Twenty-one women with 24 suspected pelvic lesions and a history of treated cervical carcinoma (stages IB-IIIA) were included in this study. Patients had been treated before MR imaging with surgery or irradiation alone (eight patients) or a combination of the two (13 patients). Patients were referred because of our findings from CT examinations and/or clinical examinations. Of 24 suspected lesions, 17 were histologically verified as tumor recurrences and seven were classified as benign masses (histologically diagnosed as fibrosis and granulation tissue). T1- and T2-weighted spin-echo images were interpreted by three observers. During and after constant-rate infusion of gadopentetate dimeglumine, the kinetics of lesion response were determined with a strongly T1-weighted saturation recovery turbo-fast low-angle shot sequence. The signal-time curves for the suspected lesions were analyzed within the framework of a pharmacokinetic two-compartment model and displayed as color-coded images. The calculated pharmacokinetic parameters (amplitude [A] and tissue distribution time [t21]) were evaluated retrospectively to obtain optimal threshold values for differentiating malignant lesions from benign lesions.

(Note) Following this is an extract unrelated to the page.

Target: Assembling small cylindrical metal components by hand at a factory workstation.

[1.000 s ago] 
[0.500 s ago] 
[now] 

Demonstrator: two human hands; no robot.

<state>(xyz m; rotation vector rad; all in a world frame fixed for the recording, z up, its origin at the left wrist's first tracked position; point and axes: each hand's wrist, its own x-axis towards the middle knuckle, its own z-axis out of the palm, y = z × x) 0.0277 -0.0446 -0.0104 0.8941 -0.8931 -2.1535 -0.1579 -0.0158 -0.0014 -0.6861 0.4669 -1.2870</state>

Analysis of the pharmacokinetic mapping data showed significantly shorter (p < .005) and stronger (p < .001) contrast medium enhancement of malignant lesions (t21, 24 sec; A, 1.5 arbitrary units) than of benign lesions (t21, 65 sec; A, 0.7), resulting in a sensitivity of 100%, a specificity of 88%, and an accuracy of 96%. Interpretation of the lesions on conventional T2-weighted MR images resulted in a sensitivity of 90%, a specificity of 38%, and an accuracy of 74%.

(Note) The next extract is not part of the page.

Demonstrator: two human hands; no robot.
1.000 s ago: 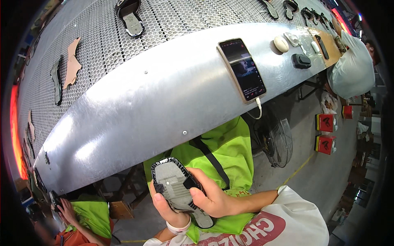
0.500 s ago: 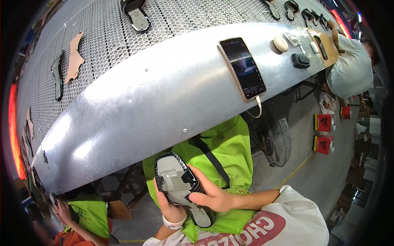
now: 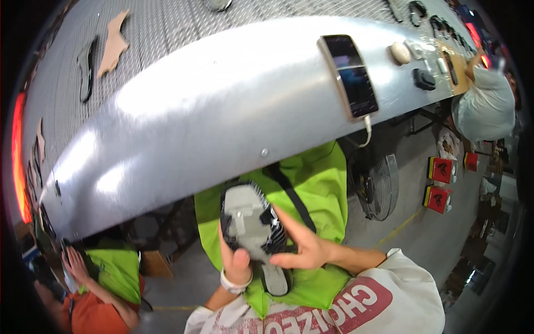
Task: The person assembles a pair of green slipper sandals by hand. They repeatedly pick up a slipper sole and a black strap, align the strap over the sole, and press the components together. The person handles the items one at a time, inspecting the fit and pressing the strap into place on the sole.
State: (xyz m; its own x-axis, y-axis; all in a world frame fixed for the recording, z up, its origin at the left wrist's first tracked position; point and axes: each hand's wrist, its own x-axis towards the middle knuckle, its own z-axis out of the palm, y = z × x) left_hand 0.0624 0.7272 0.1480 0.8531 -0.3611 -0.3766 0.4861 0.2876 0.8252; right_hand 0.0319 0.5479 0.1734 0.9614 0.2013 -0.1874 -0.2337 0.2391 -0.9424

Analysis of color-coded pharmacokinetic maps is more effective than conventional MR imaging in distinguishing between malignant and benign conditions in patients who have pelvic lesions after treatment of cervical carcinoma.
采用药代动力学双室模型分析动态磁共振图像序列。为保留动态磁共振图像的空间分辨率,逐像素计算药代动力学参数,进行颜色编码,并叠加在传统磁共振图像上(药代动力学图谱)。比较药代动力学图谱和传统磁共振成像在鉴别宫颈癌治疗后盆腔病变患者的复发性肿瘤与良性病变方面的效能。
本研究纳入21例患有24处疑似盆腔病变且有宫颈癌治疗史(IB-IIIA期)的女性。患者在磁共振成像前已接受单独手术或放疗(8例)或两者联合治疗(13例)。患者因CT检查和/或临床检查结果而被转诊。24处疑似病变中,17处经组织学证实为肿瘤复发,7处被分类为良性肿块(组织学诊断为纤维化和肉芽组织)。由三名观察者解读T1加权和T2加权自旋回波图像。在恒速输注钆喷酸葡胺期间及之后,采用强T1加权饱和恢复快速低角度激发序列测定病变反应的动力学。在药代动力学双室模型框架内分析疑似病变的信号-时间曲线,并显示为颜色编码图像。回顾性评估计算得到的药代动力学参数(幅度[A]和组织分布时间[t21]),以获得区分恶性病变与良性病变的最佳阈值。
药代动力学图谱数据分析显示,恶性病变(t21,24秒;A,1.5任意单位)的对比剂增强明显短于(p <.005)且强于(p <.001)良性病变(t21,65秒;A,0.7),灵敏度为100%,特异性为88%,准确率为96%。对传统T2加权磁共振图像上病变的解读,灵敏度为90%,特异性为38%,准确率为74%。
在鉴别宫颈癌治疗后盆腔病变患者的恶性与良性病变方面,颜色编码药代动力学图谱分析比传统磁共振成像更有效。